«Avant, sur une journée normale de travail, je voyais environ 25 patientes. Aujourd'hui, j'en vois 45. Il y a énormément de demande», raconte cette médecin, qui a préféré rester anonyme, par peur de recevoir des menaces de militants anti-avortement.
Même si le délai pour pouvoir avorter a été réduit de 24 à 15 semaines de grossesse en juillet en Floride, cet Etat reste l'un des endroits les plus tolérants dans le sud-est des Etats-Unis en matière de droit à l'avortement.
Autour, d'autres États conservateurs comme la Louisiane, le Mississippi, l'Alabama ou la Géorgie ont presque complètement interdit cette pratique ou réduit son délai à six semaines, après la décision de la Cour suprême de revenir sur le droit constitutionnel à avorter en juin dernier.
«Une urgence de santé publique»
De nombreuses femmes n'ont ainsi pas d'autre recours que de voyager jusqu'à des cliniques comme celle-ci, gérée par l'organisation de planning familial Planned Parenthood.
«Nous sommes dans une situation désespérée, j'appellerais cela une urgence de santé publique», dit Laura Goodhue, responsable locale pour l'organisation. Elle aimerait pouvoir faire venir en Floride, quelques jours par semaine, des médecins ne pouvant plus exercer dans leurs Etats.
Car ici, les horaires de travail ont dû être allongés, jusqu'à 12 heures par jour dans certaines cliniques, dont les portes sont dorénavant également ouvertes le week-end pour faire face à l'afflux de femmes venues notamment du Texas, de Géorgie et d'Alabama.
Dans la cuisine de la clinique de Jacksonville, la Dre D. se repose entre deux patientes. Avec son travail, elle s'est retrouvée en première ligne pour observer les conséquences des restrictions récentes à l'avortement: «C'est très décourageant.»

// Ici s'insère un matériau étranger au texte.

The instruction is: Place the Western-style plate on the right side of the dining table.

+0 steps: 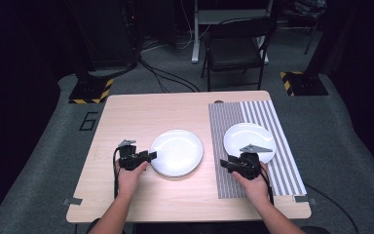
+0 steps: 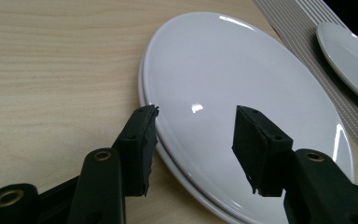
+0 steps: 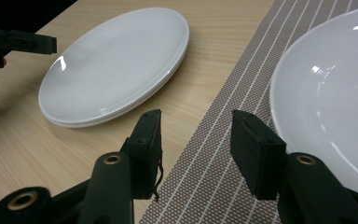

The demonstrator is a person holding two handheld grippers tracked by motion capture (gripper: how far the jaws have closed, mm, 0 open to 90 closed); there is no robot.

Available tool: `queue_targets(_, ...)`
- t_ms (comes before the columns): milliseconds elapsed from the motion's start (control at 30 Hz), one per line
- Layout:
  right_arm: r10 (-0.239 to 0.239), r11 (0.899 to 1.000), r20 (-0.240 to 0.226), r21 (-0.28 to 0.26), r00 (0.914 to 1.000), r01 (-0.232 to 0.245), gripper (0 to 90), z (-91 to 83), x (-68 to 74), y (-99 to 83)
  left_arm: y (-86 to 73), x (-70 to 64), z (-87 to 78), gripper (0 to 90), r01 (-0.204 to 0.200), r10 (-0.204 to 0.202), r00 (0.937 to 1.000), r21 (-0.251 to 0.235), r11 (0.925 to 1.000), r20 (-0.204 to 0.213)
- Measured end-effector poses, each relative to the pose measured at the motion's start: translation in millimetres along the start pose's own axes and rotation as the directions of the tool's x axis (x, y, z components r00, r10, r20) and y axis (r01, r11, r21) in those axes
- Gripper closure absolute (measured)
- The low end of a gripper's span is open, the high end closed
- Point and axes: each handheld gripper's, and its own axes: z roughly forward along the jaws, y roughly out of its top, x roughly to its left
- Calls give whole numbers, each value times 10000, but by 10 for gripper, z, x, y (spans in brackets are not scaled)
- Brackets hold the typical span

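The left gripper (image 2: pixel 193 135) hangs with jaws spread at the near-left rim of the stacked white plates (image 1: pixel 177 152), which look like two, on the bare wooden table (image 1: pixel 141 114). The right gripper (image 3: pixel 198 140), jaws also spread, sits over the striped placemat (image 1: pixel 233 146) just beside the single white plate (image 1: pixel 248 136).

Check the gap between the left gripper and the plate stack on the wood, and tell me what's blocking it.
Nothing visible blocks it. The left gripper is open right at the rim of the plate stack, with bare table beside it.
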Motion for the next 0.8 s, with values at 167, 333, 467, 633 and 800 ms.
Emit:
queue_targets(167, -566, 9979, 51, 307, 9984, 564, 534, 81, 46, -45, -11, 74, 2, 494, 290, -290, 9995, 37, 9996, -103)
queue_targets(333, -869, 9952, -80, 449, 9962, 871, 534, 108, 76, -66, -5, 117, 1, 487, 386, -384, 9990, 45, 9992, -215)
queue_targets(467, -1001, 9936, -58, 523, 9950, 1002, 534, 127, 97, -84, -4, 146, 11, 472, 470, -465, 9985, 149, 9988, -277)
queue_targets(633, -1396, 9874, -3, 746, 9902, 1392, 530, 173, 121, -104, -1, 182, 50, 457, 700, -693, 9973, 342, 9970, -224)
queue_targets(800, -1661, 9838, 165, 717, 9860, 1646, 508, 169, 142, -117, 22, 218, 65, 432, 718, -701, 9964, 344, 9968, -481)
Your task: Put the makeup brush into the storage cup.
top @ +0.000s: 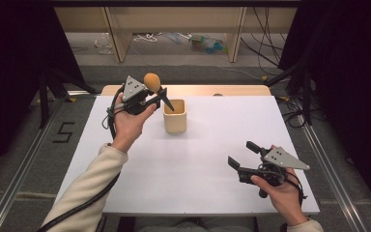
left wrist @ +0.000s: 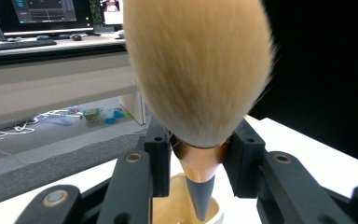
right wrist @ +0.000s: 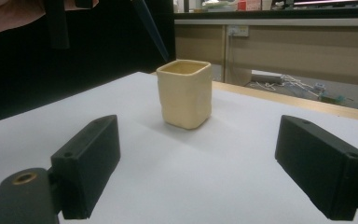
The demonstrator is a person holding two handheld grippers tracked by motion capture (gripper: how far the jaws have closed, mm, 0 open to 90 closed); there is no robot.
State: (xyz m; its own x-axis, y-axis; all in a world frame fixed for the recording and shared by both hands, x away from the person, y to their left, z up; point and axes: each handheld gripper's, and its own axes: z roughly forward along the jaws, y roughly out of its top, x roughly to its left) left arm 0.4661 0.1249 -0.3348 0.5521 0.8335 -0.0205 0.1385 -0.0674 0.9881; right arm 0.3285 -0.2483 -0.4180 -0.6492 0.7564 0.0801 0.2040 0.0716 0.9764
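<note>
From above, the left gripper (top: 155,98) pinches a makeup brush (top: 157,89) over the cream cup (top: 175,116): bristles up and away, dark handle tip slanting down toward the cup's mouth, probably just above the rim. The right gripper (top: 240,154) rests spread on the white table (top: 212,164). In the left gripper view, both jaws clamp the copper ferrule (left wrist: 199,161), the tip above the cup (left wrist: 175,210); desks and monitors lie beyond. In the right gripper view, the jaws gape wide, the cup (right wrist: 185,93) standing well ahead.
</note>
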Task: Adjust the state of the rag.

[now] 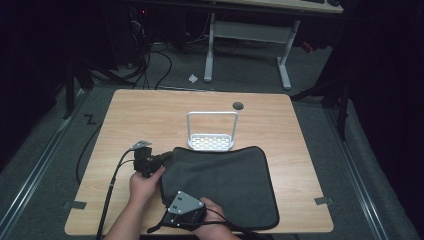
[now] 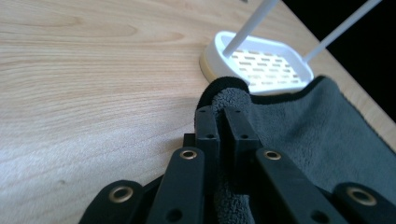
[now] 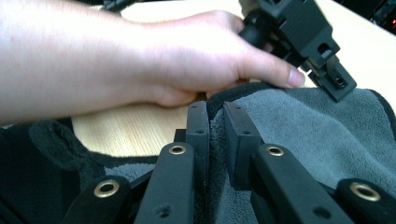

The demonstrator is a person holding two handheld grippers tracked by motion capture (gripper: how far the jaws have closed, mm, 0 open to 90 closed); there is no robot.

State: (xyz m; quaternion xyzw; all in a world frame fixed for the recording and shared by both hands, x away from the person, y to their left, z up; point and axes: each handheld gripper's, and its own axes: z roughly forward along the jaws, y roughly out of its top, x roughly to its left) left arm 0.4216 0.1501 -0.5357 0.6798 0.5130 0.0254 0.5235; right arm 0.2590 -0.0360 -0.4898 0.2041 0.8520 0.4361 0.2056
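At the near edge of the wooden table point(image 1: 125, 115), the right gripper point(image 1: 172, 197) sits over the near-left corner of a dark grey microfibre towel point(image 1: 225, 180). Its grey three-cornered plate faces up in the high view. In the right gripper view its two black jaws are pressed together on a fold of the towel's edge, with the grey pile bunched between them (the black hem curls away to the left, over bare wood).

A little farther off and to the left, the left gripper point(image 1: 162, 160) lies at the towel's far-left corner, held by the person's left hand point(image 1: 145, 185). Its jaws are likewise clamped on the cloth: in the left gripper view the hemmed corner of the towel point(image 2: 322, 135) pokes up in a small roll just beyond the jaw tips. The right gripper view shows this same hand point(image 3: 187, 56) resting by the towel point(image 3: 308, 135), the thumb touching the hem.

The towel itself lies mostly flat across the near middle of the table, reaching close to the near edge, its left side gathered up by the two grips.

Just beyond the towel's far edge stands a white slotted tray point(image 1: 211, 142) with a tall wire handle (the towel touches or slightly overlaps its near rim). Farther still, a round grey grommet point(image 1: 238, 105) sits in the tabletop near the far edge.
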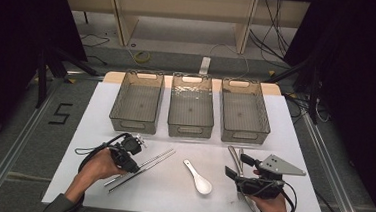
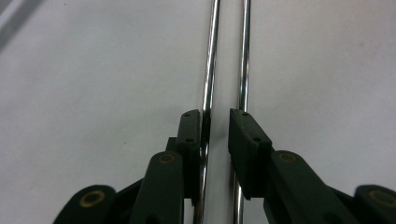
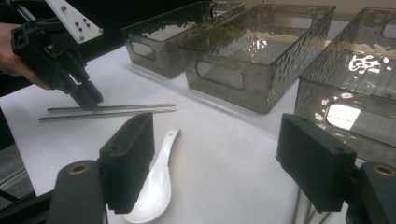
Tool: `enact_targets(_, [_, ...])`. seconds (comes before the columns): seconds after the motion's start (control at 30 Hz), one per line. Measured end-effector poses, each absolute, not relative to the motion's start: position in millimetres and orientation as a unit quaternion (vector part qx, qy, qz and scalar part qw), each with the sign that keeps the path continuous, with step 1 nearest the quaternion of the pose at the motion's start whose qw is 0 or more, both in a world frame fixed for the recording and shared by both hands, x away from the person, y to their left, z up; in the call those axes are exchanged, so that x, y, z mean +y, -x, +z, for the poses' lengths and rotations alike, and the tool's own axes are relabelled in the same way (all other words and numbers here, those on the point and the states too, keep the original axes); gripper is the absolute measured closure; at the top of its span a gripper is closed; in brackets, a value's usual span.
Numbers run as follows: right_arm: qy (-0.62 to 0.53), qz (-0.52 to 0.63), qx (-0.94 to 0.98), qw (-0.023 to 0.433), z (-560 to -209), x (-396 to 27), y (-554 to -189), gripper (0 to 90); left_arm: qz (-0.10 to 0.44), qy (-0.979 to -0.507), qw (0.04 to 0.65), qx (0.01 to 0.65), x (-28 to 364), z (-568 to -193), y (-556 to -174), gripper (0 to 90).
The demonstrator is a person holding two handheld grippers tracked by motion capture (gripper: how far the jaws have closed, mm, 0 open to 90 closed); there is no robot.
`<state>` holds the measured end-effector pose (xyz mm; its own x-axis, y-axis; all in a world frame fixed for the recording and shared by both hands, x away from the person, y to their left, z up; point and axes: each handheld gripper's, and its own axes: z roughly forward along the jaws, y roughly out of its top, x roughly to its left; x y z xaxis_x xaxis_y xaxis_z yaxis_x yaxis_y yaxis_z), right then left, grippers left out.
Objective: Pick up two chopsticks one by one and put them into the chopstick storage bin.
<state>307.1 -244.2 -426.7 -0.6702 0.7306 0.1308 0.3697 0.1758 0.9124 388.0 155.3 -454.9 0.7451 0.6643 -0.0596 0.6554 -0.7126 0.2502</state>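
Note:
A pair of metal chopsticks [image 1: 154,160] lies slantwise on the white table, left of centre. My left gripper [image 1: 134,168] is lowered onto the chopsticks' middle. In the left gripper view its jaws [image 2: 216,121] stand a narrow gap apart. One chopstick [image 2: 208,56] runs along the left pad's inner face and the other [image 2: 244,56] passes under the right pad. A white ceramic spoon [image 1: 198,178] lies at centre front. My right gripper [image 1: 237,166] hovers open at the front right, nothing between its jaws [image 3: 215,140], with the spoon [image 3: 156,186] under them.
Three empty smoky plastic bins [image 1: 134,126] [image 1: 189,131] [image 1: 244,136] stand in a row across the back of the table. Some long metal utensils [image 1: 235,154] lie by the right gripper. Cables and table legs sit on the floor behind.

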Motion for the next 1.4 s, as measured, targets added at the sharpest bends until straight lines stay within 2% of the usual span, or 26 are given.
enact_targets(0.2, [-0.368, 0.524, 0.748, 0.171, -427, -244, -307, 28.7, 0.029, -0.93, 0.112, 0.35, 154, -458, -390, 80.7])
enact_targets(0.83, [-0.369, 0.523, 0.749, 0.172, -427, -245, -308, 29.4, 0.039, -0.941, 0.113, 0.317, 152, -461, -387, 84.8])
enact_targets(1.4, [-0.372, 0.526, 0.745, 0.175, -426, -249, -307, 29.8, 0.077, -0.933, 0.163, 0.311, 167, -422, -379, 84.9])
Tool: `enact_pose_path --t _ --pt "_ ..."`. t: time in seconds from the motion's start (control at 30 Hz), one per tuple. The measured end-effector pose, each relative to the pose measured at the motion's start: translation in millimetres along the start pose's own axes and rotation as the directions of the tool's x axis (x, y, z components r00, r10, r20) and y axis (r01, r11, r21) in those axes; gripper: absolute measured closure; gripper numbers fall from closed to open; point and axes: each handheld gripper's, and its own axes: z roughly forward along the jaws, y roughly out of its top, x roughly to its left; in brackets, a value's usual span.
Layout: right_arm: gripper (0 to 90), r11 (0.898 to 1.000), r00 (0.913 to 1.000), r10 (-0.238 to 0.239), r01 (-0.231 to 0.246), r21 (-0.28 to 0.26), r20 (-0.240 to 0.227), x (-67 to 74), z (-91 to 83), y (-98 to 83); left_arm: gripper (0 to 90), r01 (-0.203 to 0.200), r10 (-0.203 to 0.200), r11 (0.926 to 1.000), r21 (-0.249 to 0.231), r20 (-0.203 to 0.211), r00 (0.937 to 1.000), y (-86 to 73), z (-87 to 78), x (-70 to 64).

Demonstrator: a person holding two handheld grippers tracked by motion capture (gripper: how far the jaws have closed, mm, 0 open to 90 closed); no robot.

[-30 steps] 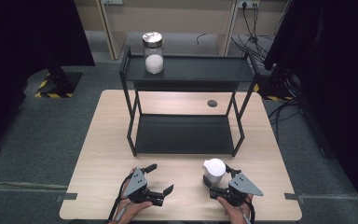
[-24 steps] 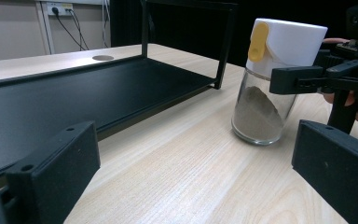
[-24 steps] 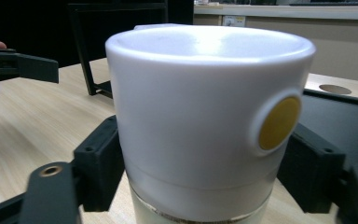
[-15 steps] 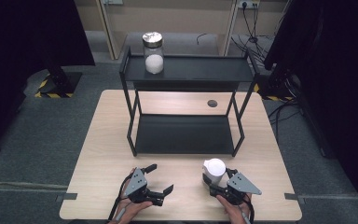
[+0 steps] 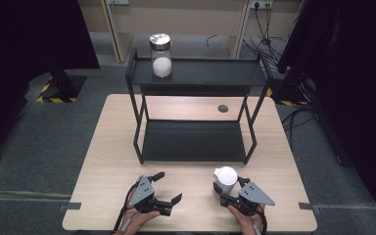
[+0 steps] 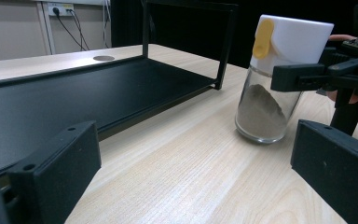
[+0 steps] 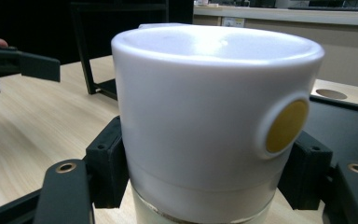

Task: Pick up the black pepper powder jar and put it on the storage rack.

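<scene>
Grasp step: the right gripper, jaws just closed, is clamped on the white-capped jar. Left gripper is held open, empty. Next, a steady lift toward the shelf rack seems called for.

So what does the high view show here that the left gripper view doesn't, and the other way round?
High view alone: the clear glass jar with a metal lid and white contents on the top tier of the black metal two-tier shelf, and both grippers from above.

Left gripper view alone: the grey-brown powder inside the white-capped glass jar, and the yellow round button on its cap.

Both: that jar standing on the light wooden table, the right gripper shut on it, the left gripper open, and the shelf's bottom tier.
</scene>
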Motion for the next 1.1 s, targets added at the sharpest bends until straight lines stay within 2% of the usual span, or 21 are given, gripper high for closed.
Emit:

Plusieurs jours de congé à poser... pour avorter
Pour venir jusqu'à elle, les femmes doivent poser plusieurs jours de congé, car la Floride réclame désormais qu'elles assistent en personne à deux rendez-vous, à au moins 24 heures d'intervalle l'un de l'autre, avant de subir un avortement, explique-t-elle.
Elles doivent aussi trouver un moyen de transport, se loger sur place et faire garder leurs enfants si elles en ont. Des obstacles qui s'ajoutent à la réduction du délai légal pour avorter en Floride.
«Malheureusement, si quand elles arrivent ici et que l'on fait l'échographie, on se rend compte qu'elles sont à plus de 15 semaines, alors on ne peut pas les aider», explique Mme D. Dans ce cas, «on leur fournit les informations pour se rendre dans d'autres Etats. Et cela ne fait que prolonger leur périple pour accéder à ce service de santé essentiel», dit-elle.